Est-ce également perceptible en montée ?
Rob :
Absolument, mais moins par les niveaux de progression, et bien plus par le palan à chaîne. Son plus gros inconvénient jusqu'à présent dans la suspension arrière à articulation unique, le rebond de la pédale, n'est plus un problème grâce aux transmissions simples... Et la combinaison de ces deux choses est assez impressionnante quand je sors d'une courbe avec chocs et que je dois pédaler pour en sortir : Tout d'abord, la roue ne s'affaisse pas lors du débattement, mais reste haute pour maintenir la traction. Deuxièmement, la chaîne écarte l'arrière, je n'ai pas besoin de plateforme et la réponse reste très sensible en montée. Cet Anti-Squat a été un véritable déclic pour moi : Au lieu de monter en danseuse pour pouvoir franchir les obstacles avec un certain élan, je reste tout simplement assis.  

C'est une multitude d'informations qu'il faut d'abord expliquer aux personnes intéressées à EVIL Bike. Comment inscrit-on cela dans la réputation d'EVIL en tant qu'entreprise non-marketing qui préfère se concentrer sur la construction de vélos géniaux ?
Rob :
Ce qui nous plaît le plus en tant que marque, c'est d'être en contact direct avec les gens.

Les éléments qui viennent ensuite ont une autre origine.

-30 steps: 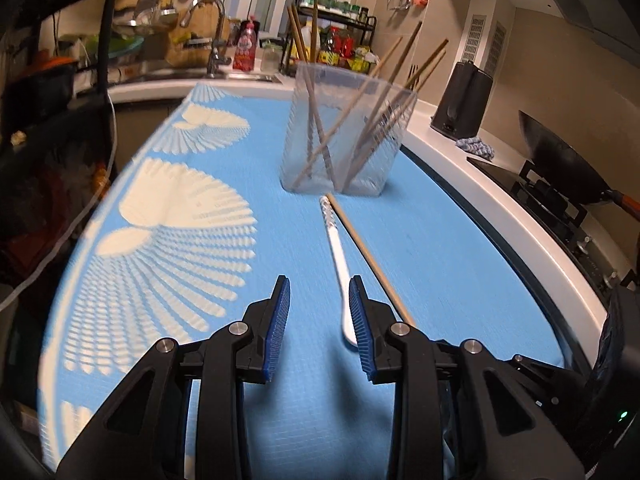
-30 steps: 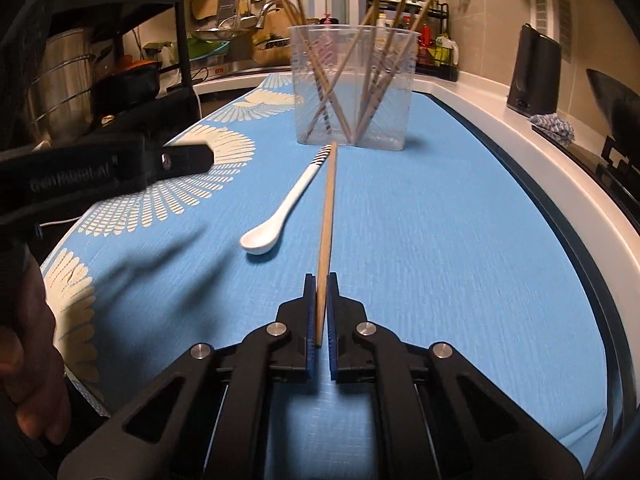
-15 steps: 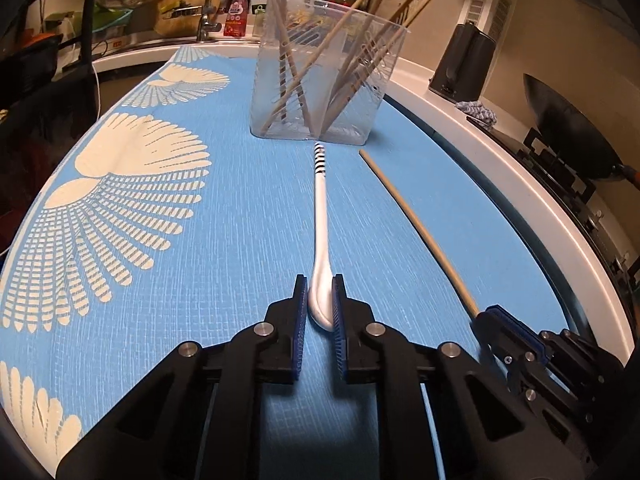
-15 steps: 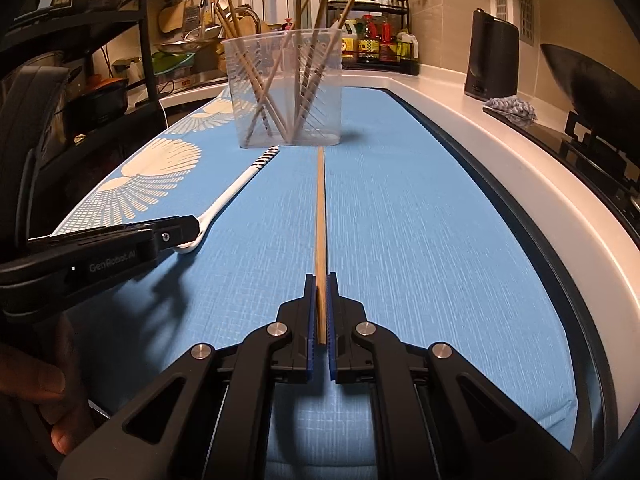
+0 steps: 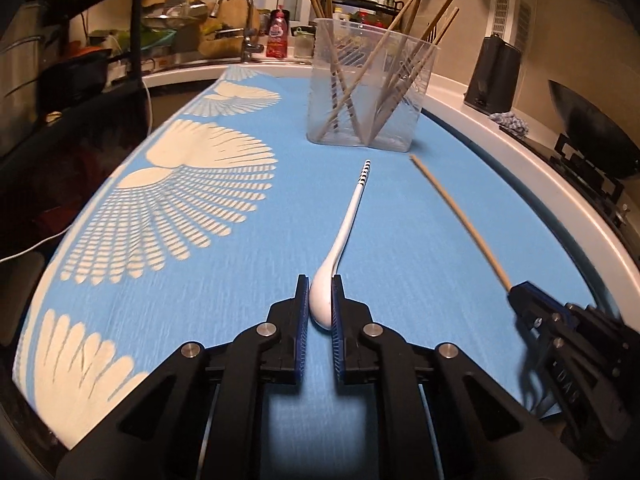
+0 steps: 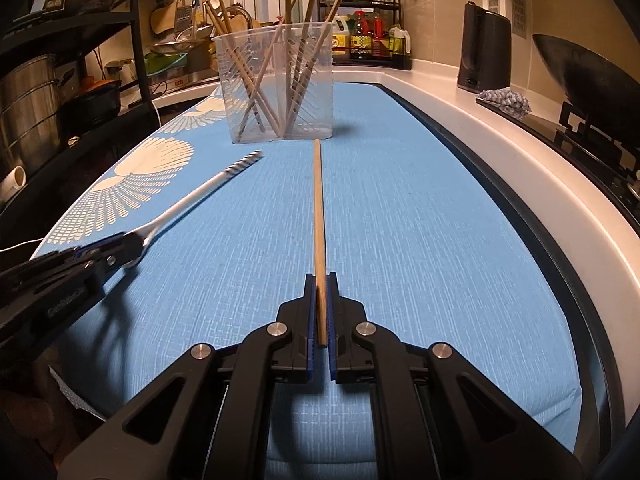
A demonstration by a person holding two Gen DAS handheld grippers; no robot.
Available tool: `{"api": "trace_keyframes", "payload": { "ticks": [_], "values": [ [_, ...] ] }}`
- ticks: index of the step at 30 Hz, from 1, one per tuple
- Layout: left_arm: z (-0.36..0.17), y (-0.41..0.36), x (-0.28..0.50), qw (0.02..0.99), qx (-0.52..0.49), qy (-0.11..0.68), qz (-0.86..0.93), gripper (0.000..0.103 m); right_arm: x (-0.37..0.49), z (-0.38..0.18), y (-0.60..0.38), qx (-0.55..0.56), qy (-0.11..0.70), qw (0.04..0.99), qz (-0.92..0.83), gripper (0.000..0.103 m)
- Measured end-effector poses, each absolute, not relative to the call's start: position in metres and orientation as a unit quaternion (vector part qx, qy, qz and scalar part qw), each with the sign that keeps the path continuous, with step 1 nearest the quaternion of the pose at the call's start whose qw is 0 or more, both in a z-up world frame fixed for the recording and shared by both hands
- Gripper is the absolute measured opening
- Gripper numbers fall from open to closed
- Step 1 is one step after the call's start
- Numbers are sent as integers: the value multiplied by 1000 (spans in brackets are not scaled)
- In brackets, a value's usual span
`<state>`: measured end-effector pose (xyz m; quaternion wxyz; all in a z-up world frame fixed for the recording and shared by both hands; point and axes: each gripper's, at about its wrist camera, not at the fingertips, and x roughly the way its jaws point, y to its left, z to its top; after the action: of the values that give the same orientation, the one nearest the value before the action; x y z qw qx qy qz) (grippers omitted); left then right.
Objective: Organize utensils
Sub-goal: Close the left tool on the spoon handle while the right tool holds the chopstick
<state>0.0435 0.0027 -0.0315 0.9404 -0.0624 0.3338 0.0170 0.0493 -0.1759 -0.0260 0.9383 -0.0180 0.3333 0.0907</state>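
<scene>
One spoon [image 5: 347,227] gripped; one chopstick [image 6: 318,216] gripped.

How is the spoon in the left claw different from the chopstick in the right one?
The spoon is white with a rounded bowl and a striped handle tip; the chopstick is plain tan wood, straight and thinner. The left claw grips the spoon by its bowl; the right claw grips the chopstick near one end. Both point toward the clear cup of chopsticks.
</scene>
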Motion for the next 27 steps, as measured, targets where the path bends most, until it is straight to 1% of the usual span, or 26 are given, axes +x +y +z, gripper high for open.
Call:
{"api": "trace_keyframes", "payload": {
  "ticks": [5,27],
  "values": [
    [-33,-6,43,945,-32,326,15,12,51,-26,-177,-15,335,938,93,6],
    [-33,-6,43,946,-29,323,13,13,56,-26,-179,-7,334,937,99,5]
  ]
}}
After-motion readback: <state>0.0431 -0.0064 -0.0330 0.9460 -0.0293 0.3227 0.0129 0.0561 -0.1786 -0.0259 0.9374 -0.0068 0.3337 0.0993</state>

Simplement les faire enfourcher le vélo. Et tout le monde, vraiment tout le monde qui vient à notre stand, emprunte un vélo pour faire un tour, revient avec un sourire géant. Nous pouvons tout expliquer aux gens jusque dans les moindres détails, mais avant tout, ils doivent faire l'expérience sur le vélo eux-même et se dire "Mince ! Ça ne ressemble pas du tout à un vélo de 120 millimètres, mais plutôt comme une suspension de 140 millimètres". Ça, c'est notre marketing. Nous sommes une Shred-Marketing-Company.